213100 "FDA Regulation of Tobacco Products: What it Means for Policy, Practice and Research"

Monday, November 9, 2009: 4:30 PM

Robert E. Vollinger Jr, MSPH , Tobacco Control Research Branch, National Cancer Institute, Bethesda, MD
Congress approved landmark legislation and President Barack Obama signed it on June 22, 2009 giving the U.S. Food and Drug Administration (FDA) comprehensive authority to regulate the manufacturing, sale, marketing and distribution of tobacco products in the United States. This legislation was the culmination of extensive efforts from a broad range of tobacco control, public health and scientific organizations over more than a decade and is one of the most significant events in tobacco control history. The law provides unprecedented authority to this federal health agency to regulate tobacco products in numerous ways that have previously been unavailable; the lack of previous regulatory authority resulted in numerous deceptions by tobacco companies including the fraud of “light” cigarettes being marketed as less harmful than other cigarettes. This law provides specific power to the U.S. government to reduce the tremendous toll of death and disease caused by tobacco products.

This session will: 1) address the history of efforts to regulate tobacco products in the U.S., 2) provide unique insights into the complex legislative process that ultimately produced the law, 3) provide details regarding key legal issues pertaining to implementing the law, 4) share creative ways that states and communities can participate in the regulatory process and discuss examples of new opportunities resulting from the law, and 5) consider key research questions that should be studied to inform the regulatory process. A Senior Official from FDA will be invited to participate and discuss their plans to implement this comprehensive new tobacco control law.

Learning Objectives:
1. Describe the new law to regulate tobacco products. 2. List 3 key issues involved in passing the legislation 3. Describe new opportunities for tobacco control efforts. 4. Discuss current plans by FDA staff to implement this landmark legislation, 5. Describe how to participate in the process 6. Discuss what lessons can be learned to inform efforts to adopt and enact important legislation on other complicated public health topics.

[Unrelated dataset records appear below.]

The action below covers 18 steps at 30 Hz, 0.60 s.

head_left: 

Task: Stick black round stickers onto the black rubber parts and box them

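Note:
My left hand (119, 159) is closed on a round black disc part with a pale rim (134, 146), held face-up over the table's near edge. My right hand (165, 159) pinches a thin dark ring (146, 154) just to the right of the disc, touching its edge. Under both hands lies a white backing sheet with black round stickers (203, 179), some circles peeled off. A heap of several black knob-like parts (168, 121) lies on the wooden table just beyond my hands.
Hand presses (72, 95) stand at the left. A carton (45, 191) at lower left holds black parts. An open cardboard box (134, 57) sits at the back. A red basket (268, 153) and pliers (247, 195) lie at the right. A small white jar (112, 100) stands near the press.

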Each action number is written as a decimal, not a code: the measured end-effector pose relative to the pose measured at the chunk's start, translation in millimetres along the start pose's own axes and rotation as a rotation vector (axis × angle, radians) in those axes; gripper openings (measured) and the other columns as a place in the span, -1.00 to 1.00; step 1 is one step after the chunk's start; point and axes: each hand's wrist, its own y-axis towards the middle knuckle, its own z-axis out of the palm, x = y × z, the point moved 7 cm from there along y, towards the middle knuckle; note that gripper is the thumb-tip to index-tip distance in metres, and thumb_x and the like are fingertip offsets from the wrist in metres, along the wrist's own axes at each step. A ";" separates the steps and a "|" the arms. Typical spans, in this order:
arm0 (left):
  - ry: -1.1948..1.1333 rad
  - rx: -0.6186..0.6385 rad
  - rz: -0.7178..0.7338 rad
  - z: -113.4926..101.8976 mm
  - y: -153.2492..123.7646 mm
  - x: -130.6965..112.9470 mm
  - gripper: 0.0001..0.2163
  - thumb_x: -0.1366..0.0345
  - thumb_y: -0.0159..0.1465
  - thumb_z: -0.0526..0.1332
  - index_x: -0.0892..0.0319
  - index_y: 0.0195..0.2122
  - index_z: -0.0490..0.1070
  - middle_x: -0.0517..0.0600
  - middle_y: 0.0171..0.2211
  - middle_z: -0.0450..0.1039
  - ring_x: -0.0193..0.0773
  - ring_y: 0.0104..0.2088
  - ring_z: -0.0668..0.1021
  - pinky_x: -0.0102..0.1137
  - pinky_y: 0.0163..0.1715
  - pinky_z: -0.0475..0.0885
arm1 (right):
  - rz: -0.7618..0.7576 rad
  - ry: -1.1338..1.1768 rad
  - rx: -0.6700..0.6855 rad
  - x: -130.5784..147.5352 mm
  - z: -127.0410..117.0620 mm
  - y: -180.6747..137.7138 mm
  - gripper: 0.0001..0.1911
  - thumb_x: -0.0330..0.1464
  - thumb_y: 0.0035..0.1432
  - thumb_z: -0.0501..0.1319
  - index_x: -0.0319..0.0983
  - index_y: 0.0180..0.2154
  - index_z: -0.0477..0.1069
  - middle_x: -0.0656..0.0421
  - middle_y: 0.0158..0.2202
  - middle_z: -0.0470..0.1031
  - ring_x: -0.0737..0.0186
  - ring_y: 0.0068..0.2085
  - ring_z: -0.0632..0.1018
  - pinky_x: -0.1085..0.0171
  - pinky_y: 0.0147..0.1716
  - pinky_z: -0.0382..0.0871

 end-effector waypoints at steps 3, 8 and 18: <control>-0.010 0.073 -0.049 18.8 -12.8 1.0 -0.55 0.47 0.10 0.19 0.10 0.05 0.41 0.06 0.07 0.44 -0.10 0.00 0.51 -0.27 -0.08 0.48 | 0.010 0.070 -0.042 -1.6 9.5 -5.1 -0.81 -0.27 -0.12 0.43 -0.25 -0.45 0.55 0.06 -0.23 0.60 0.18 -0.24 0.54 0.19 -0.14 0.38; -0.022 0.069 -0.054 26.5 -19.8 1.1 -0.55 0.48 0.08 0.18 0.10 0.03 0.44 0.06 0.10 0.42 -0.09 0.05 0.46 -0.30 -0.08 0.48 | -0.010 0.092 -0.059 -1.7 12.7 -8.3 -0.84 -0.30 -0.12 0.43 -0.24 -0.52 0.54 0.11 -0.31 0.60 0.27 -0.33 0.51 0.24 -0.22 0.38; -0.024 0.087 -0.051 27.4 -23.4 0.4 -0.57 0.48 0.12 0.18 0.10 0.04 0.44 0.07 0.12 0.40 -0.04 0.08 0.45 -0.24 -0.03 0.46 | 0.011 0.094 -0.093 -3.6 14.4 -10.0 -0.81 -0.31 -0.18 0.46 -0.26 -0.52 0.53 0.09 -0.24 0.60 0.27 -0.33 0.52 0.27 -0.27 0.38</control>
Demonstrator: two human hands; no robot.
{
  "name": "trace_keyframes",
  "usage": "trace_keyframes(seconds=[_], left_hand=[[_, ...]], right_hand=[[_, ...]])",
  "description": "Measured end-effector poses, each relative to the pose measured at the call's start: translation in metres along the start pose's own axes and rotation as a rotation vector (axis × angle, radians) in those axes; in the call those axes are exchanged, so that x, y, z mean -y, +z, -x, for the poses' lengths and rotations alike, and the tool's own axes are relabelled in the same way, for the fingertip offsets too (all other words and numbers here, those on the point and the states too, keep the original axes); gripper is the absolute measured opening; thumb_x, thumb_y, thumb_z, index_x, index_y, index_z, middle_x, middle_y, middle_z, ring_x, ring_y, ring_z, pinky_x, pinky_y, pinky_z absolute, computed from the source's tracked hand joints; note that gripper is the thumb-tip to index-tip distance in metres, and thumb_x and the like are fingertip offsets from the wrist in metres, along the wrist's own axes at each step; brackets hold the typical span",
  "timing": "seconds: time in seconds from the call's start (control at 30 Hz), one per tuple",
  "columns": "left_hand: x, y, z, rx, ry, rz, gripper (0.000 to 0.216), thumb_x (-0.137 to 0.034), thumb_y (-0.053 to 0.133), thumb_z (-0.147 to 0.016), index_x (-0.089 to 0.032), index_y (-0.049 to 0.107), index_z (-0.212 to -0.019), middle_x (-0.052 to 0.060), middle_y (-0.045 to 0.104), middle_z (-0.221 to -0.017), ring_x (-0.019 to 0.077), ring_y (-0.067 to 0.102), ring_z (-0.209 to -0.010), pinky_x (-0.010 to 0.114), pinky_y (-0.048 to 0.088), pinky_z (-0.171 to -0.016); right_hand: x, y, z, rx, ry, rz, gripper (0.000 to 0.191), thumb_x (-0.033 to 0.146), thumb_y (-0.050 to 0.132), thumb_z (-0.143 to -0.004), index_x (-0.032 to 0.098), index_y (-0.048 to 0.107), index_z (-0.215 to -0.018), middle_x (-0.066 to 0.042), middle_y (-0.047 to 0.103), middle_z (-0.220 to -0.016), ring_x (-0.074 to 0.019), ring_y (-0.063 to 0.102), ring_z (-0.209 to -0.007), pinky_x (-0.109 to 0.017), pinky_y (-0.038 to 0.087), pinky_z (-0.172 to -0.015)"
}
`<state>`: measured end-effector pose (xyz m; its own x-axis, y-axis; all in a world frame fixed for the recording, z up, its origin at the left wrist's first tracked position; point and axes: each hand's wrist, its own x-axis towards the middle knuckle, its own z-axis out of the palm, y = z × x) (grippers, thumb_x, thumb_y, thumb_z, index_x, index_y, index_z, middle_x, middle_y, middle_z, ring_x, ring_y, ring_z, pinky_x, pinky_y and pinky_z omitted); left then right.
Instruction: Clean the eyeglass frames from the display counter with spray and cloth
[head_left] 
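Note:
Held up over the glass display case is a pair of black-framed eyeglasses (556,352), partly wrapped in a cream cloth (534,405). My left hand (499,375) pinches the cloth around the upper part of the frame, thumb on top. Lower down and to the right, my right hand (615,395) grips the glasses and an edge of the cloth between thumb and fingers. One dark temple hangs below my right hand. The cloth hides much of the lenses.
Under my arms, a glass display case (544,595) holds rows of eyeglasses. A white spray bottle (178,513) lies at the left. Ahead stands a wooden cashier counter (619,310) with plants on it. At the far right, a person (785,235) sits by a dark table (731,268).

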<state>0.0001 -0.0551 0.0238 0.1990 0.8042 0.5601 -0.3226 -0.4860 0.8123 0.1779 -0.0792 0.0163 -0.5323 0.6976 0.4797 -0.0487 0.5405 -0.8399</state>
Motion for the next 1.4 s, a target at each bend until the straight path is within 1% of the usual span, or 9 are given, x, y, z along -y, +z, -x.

Presenting author's disclosure statement:

Qualified on the content I am responsible for because: I manage a grant portfolio that is conducting relevant research to inform the field on these subjects.
Any relevant financial relationships? No

I agree to comply with the American Public Health Association Conflict of Interest and Commercial Support Guidelines, and to disclose to the participants any off-label or experimental uses of a commercial product or service discussed in my presentation.